La ripetizione differente
La Fondazione Marconi ripropone al pubblico una rassegna tenutasi quarant’anni fa negli spazi dello storico Studio Marconi di via Tadino, costituito nel 1965, e ora sede della Fondazione.
Comunicato stampa
Trovare nuove vie d’espressione,
nuove possibilità d’immagine, eliminare
dalla propria opera quanto sappia
di “già fatto” o di codificato...
(Renato Barilli, La ripetizione differente, 1974)
La ripetizione differente
Inaugurazione: 10 giugno 2014 dalle ore 18.00
Dall’11 giugno al 18 luglio 2014
La Fondazione Marconi ripropone al pubblico una rassegna tenutasi quarant’anni fa negli spazi dello storico Studio Marconi di via Tadino, costituito nel 1965, e ora sede della Fondazione. Il titolo, La ripetizione differente, era tratto da un saggio del filosofo francese Gilles Deleuze, ma in sostanza segnava un netto anticipo di quello che si sarebbe detto il postmoderno, o con termini più legati al mondo dell’arte, citazionismo, mode rétro, retour à.

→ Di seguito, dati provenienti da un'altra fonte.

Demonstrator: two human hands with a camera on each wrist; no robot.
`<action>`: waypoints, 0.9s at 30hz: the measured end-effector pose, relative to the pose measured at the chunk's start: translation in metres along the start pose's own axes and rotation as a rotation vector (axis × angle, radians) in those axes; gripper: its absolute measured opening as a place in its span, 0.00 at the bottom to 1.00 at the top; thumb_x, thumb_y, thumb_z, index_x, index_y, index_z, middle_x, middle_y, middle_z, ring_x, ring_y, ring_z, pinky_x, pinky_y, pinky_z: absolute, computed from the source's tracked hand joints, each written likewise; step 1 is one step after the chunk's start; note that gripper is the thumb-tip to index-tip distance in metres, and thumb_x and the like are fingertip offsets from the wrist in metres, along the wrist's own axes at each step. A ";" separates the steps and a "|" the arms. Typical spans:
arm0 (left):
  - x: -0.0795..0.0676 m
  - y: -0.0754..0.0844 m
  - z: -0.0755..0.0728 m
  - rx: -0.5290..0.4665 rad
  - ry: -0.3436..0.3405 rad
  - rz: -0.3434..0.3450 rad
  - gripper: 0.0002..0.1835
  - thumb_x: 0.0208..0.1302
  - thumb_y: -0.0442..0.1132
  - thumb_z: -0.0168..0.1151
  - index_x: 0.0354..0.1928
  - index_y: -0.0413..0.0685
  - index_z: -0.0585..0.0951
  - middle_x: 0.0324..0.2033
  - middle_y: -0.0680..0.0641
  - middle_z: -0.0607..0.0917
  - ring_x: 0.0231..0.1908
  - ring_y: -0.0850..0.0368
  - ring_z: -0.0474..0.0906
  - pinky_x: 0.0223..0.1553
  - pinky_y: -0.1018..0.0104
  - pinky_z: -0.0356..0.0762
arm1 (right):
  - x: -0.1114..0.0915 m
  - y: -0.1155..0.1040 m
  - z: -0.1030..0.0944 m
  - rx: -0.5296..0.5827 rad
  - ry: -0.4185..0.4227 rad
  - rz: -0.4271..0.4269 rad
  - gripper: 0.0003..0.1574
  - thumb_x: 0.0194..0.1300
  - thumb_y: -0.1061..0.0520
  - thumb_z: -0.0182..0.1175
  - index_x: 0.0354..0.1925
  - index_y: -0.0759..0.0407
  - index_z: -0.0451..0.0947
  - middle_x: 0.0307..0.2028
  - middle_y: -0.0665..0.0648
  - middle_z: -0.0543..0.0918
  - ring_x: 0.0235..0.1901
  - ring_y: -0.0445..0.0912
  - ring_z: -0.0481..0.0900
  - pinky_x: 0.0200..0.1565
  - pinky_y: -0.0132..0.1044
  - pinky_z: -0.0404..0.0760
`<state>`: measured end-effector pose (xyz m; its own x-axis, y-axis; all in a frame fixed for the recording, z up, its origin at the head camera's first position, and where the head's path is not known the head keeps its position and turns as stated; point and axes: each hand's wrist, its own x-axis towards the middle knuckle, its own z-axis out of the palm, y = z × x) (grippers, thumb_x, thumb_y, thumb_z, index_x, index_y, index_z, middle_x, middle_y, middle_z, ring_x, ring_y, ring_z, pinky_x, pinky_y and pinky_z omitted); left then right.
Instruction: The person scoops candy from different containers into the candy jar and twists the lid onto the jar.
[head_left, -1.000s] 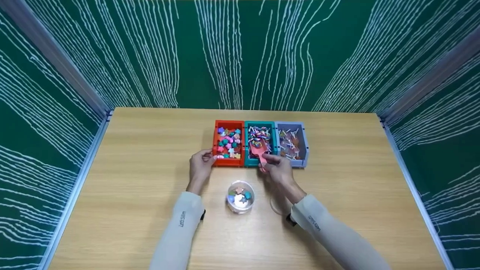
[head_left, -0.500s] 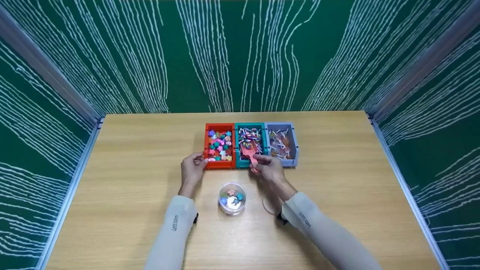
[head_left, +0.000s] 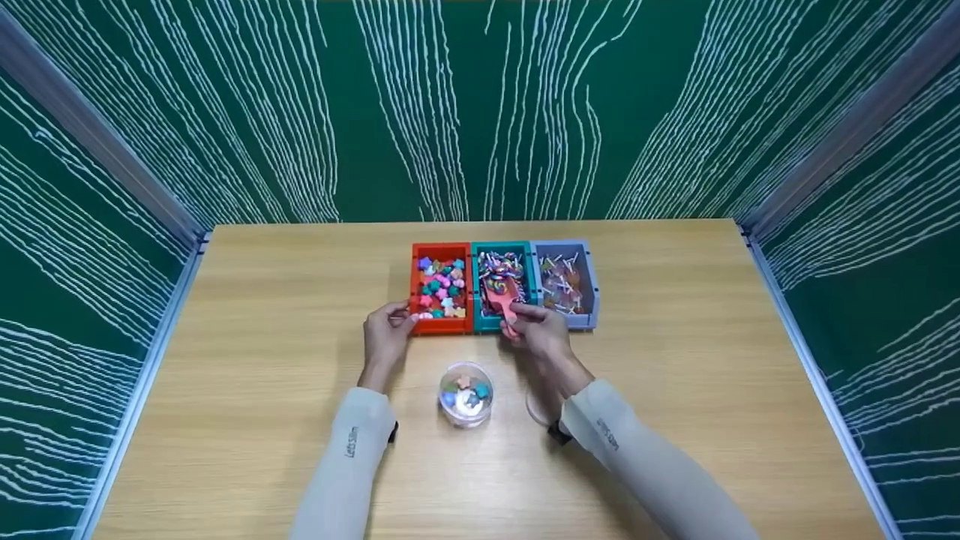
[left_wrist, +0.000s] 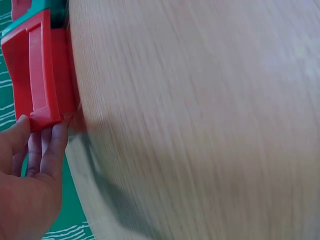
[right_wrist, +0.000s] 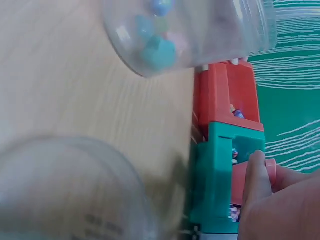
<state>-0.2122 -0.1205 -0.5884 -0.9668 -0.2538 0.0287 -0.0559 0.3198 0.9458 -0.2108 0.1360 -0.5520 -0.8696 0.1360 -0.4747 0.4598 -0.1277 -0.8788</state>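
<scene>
My left hand (head_left: pixel 386 335) grips the front left corner of a red bin (head_left: pixel 442 327), thumb and fingers on either side of its wall in the left wrist view. Colourful star-shaped and rounded beads (head_left: pixel 442 285) lie inside. Between my right thumb and fingers is the handle of a pink scoop (head_left: pixel 504 298); that right hand (head_left: pixel 546 335) is at the front of a green bin (head_left: pixel 486 325). The scoop's bowl is down among small swirl lollipop pieces (head_left: pixel 501 264), with a swirl piece on it. A clear jar (head_left: pixel 466 423) with several beads stands in front of the bins.
Right of the green bin, a lavender bin (head_left: pixel 593 300) holds small white-sticked pieces (head_left: pixel 562 281). A clear round lid (head_left: pixel 529 407) lies on the wooden table (head_left: pixel 300 300), partly under my right forearm. Green walls with white lines (head_left: pixel 375 112) enclose the table's back and sides.
The head view has shifted a little. Inside the green bin the scoop has moved slightly rightward with my right hand. My left hand keeps its grip on the red bin.
</scene>
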 end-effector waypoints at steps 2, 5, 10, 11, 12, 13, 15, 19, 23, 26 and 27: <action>0.000 0.000 0.000 0.002 -0.002 -0.002 0.13 0.65 0.23 0.70 0.51 0.27 0.86 0.39 0.34 0.89 0.40 0.44 0.87 0.45 0.61 0.87 | 0.000 -0.002 0.003 -0.029 0.003 -0.016 0.23 0.69 0.78 0.58 0.59 0.69 0.84 0.40 0.64 0.90 0.31 0.45 0.88 0.48 0.48 0.90; 0.002 0.000 0.001 0.002 -0.008 -0.001 0.14 0.66 0.23 0.69 0.52 0.27 0.86 0.39 0.34 0.89 0.39 0.46 0.86 0.44 0.63 0.86 | -0.001 -0.004 0.008 -0.023 0.010 -0.001 0.24 0.66 0.79 0.59 0.58 0.70 0.84 0.40 0.66 0.90 0.31 0.46 0.88 0.51 0.51 0.89; 0.002 0.000 0.001 -0.001 -0.015 -0.006 0.13 0.66 0.23 0.69 0.52 0.27 0.86 0.39 0.34 0.89 0.39 0.46 0.85 0.44 0.65 0.85 | 0.000 -0.008 0.010 0.068 0.028 0.086 0.26 0.67 0.79 0.59 0.60 0.67 0.84 0.43 0.65 0.89 0.32 0.47 0.88 0.55 0.50 0.87; 0.002 0.000 0.001 -0.003 -0.017 -0.009 0.13 0.66 0.23 0.69 0.52 0.27 0.86 0.39 0.34 0.89 0.39 0.46 0.85 0.45 0.64 0.85 | 0.000 -0.008 0.010 0.071 0.030 0.091 0.26 0.67 0.78 0.59 0.60 0.66 0.84 0.43 0.65 0.89 0.32 0.47 0.88 0.55 0.50 0.87; 0.002 0.000 0.001 -0.001 -0.018 -0.008 0.13 0.66 0.23 0.69 0.52 0.27 0.86 0.40 0.34 0.89 0.40 0.45 0.85 0.45 0.64 0.85 | 0.000 -0.008 0.011 0.071 0.031 0.088 0.25 0.68 0.78 0.59 0.60 0.66 0.84 0.44 0.65 0.89 0.32 0.47 0.89 0.55 0.50 0.87; 0.002 0.000 0.001 -0.001 -0.021 -0.009 0.13 0.66 0.23 0.69 0.52 0.27 0.86 0.40 0.34 0.89 0.40 0.45 0.86 0.46 0.63 0.85 | 0.000 -0.007 0.011 0.073 0.029 0.079 0.25 0.68 0.78 0.59 0.60 0.66 0.84 0.44 0.65 0.89 0.32 0.47 0.89 0.56 0.50 0.87; 0.002 0.000 0.001 -0.004 -0.027 -0.006 0.13 0.67 0.23 0.69 0.52 0.27 0.85 0.40 0.33 0.89 0.41 0.43 0.86 0.47 0.61 0.86 | 0.000 -0.005 0.011 0.067 0.026 0.049 0.24 0.68 0.78 0.59 0.59 0.68 0.84 0.45 0.67 0.89 0.32 0.47 0.89 0.56 0.51 0.87; 0.002 -0.003 0.000 -0.009 -0.027 -0.004 0.13 0.67 0.23 0.68 0.52 0.27 0.85 0.41 0.33 0.89 0.41 0.43 0.86 0.47 0.62 0.86 | -0.001 0.001 0.012 0.013 0.038 -0.006 0.22 0.69 0.77 0.60 0.58 0.68 0.85 0.45 0.67 0.89 0.33 0.46 0.89 0.53 0.49 0.88; 0.003 -0.007 0.000 -0.015 -0.026 0.007 0.13 0.66 0.23 0.68 0.52 0.26 0.85 0.40 0.33 0.89 0.40 0.46 0.85 0.43 0.70 0.83 | -0.001 0.008 0.013 -0.016 0.070 -0.040 0.21 0.69 0.76 0.61 0.57 0.68 0.86 0.45 0.66 0.88 0.33 0.45 0.88 0.45 0.40 0.90; 0.003 -0.009 0.000 -0.034 -0.029 0.022 0.13 0.65 0.22 0.68 0.51 0.24 0.85 0.39 0.32 0.89 0.38 0.49 0.85 0.41 0.76 0.80 | 0.000 0.012 0.015 -0.005 0.090 -0.083 0.20 0.68 0.78 0.60 0.55 0.71 0.86 0.44 0.68 0.88 0.31 0.44 0.87 0.37 0.35 0.89; 0.004 -0.010 0.000 -0.039 -0.030 0.026 0.13 0.65 0.22 0.68 0.51 0.24 0.85 0.39 0.32 0.89 0.38 0.49 0.86 0.40 0.77 0.80 | 0.000 0.013 0.016 -0.004 0.092 -0.102 0.20 0.68 0.78 0.59 0.55 0.72 0.85 0.44 0.68 0.88 0.30 0.43 0.87 0.36 0.34 0.89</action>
<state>-0.2150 -0.1248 -0.5978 -0.9750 -0.2177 0.0445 -0.0211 0.2899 0.9568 -0.2074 0.1189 -0.5629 -0.8915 0.2377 -0.3856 0.3710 -0.1051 -0.9227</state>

Si trattava di cogliere un fenomeno naturale e inevitabile, un ritmo dialettico o bipolare che vuole che quando ci si è spinti troppo in una direzione, scatti una manovra al rientro, e da uno sguardo proteso verso il futuro, si ritorni a saccheggiare il passato.
Era l’operazione magistrale svolta da De Chirico nell’intero corso della sua carriera, che proprio in quei giorni si stava recuperando in toto.
La mostra aveva l’ambizione di rintracciare i segni manifesti di questo ritorno al passato entro i vari livelli in cui esso poteva essere svolto. E dunque, un livello legato alle immagini, dove quelle di una urlante attualità, rubate ai media “popolari”, non mancavano di associarsi a reperti del passato, o comunque rivedevano i miti pop con mano leggera e dissacrante (Enrico Baj, Valerio Adami, Tadini, Richard Hamilton, ovvero la squadra sostenuta con tenace amore proprio da Giorgio Marconi).
Gli si potevano accostare l’estroso e divertito spagnolo Eduardo Arroyo e l’arguto e provocante Ugo Nespolo, ma anche lo spirito del ’68, con la sua dichiarazione della “morte dell’arte”, insediato soprattutto nell’ambito dell’Arte povera, non era riuscito a chiudere le porte a questi sussulti di retrospezione, come dimostravano eloquentemente Giulio Paolini, Luciano Fabro, Jannis Kounellis. E nel medesimo spirito l’indagine poteva estendersi pure al tedesco Gerhard Richter, allo statunitense John Baldessari, a Bruno Di Bello, ai coniugi Anne e Patrik Poirier.
Tutto ciò, se si vuole, nel rispetto del dogma sessantottesco dell’abolizione del colore. Ma i più giovani della compagnia, quali Salvo e Luigi Ontani, osavano già reintrodurre una splendente policromia, aprendo le porte ai fenomeni collaterali allora solo in germe, Transavanguardia, Nuovi-nuovi, Anacronisti.
Allora a spalleggiarli c’erano solo i lussuosi ritratti di immaginari personaggi redatti da Giancarlo Croce, o le epidermidi tatuate di Plinio Martelli, o infine la pioggia di rose che Urs Lüthi contrapponeva alle volgarità della vita quotidiana.
Per l’occasione sarà pubblicato il Quaderno della Fondazione n. 14, con un testo di Renato Barilli, illustrato dalle opere degli artisti in mostra, e la riproduzione fotostatica della prima pubblicazione del 1974 dedicata dallo Studio Marconi alla Ripetizione differente.